Three years ago, he started the Carbids offshoot, which includes unique and classic car auctions, with help from car buff Ben Hastings. Now, about 400 cars go under the hammer in online auctions every month.

“I think that’s a figure any car dealer would be delighted with.”

But Rob now says everything has fallen into place for him to take a step back.

CarBids warehouse

Inside the Carbids showroom in Fyshwick. Photo: James Coleman.

He’s moved back to Sydney to head up the Allbids office there but says the HQ will always remain in Canberra, where the vast majority of the company’s staff work. And this requires a CEO who is also based in Canberra.

“And Ben’s doing a fantastic job there,” he says.

“You can keep going and working 80 hours a week to try to make as much money as you can, but I’ve never been that person.

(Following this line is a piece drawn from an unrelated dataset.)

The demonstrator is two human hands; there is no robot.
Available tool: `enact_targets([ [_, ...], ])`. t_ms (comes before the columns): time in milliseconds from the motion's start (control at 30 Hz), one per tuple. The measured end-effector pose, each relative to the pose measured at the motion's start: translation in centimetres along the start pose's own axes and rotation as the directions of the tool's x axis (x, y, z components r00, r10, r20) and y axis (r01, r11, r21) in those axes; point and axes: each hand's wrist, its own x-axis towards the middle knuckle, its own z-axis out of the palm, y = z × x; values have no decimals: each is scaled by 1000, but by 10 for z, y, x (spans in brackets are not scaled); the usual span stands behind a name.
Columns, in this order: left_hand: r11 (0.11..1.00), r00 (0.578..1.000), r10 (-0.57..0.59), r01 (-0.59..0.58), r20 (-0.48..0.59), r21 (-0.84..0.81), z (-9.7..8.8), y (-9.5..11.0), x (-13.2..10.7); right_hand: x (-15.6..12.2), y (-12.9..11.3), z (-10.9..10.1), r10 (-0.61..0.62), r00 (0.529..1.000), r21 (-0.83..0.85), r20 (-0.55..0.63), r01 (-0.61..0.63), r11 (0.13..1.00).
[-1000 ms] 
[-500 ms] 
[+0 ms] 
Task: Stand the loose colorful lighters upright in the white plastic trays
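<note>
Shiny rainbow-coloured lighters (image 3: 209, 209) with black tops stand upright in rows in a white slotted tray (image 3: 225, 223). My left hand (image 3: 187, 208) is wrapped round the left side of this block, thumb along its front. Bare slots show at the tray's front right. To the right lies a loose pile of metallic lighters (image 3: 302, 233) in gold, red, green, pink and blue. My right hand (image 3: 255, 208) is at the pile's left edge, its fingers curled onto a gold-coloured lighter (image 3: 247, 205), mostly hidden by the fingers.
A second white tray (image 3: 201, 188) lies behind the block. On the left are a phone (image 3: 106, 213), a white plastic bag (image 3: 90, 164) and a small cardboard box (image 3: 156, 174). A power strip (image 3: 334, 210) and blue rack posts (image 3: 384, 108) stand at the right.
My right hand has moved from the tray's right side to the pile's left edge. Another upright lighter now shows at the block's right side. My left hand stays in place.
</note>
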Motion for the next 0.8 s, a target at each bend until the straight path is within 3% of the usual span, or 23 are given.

I’m more about the lifestyle.

“I used to go down to Broulee every Thursday night and come back on Tuesday morning, and now in Cronulla, I’m even closer to the beach and my work.”

Rob has also since lost his parents, who played an integral part in the business’s early days, helping to collect the money at the end of each week’s auction.

“I’ve sort of lost my anchor points in Canberra, so everything has fallen into place for this to happen now.”

Ben Hastings will become CEO and Dandi Wisambudi COO of Allbids, while Rob and his brother Morgan Evans will remain board members.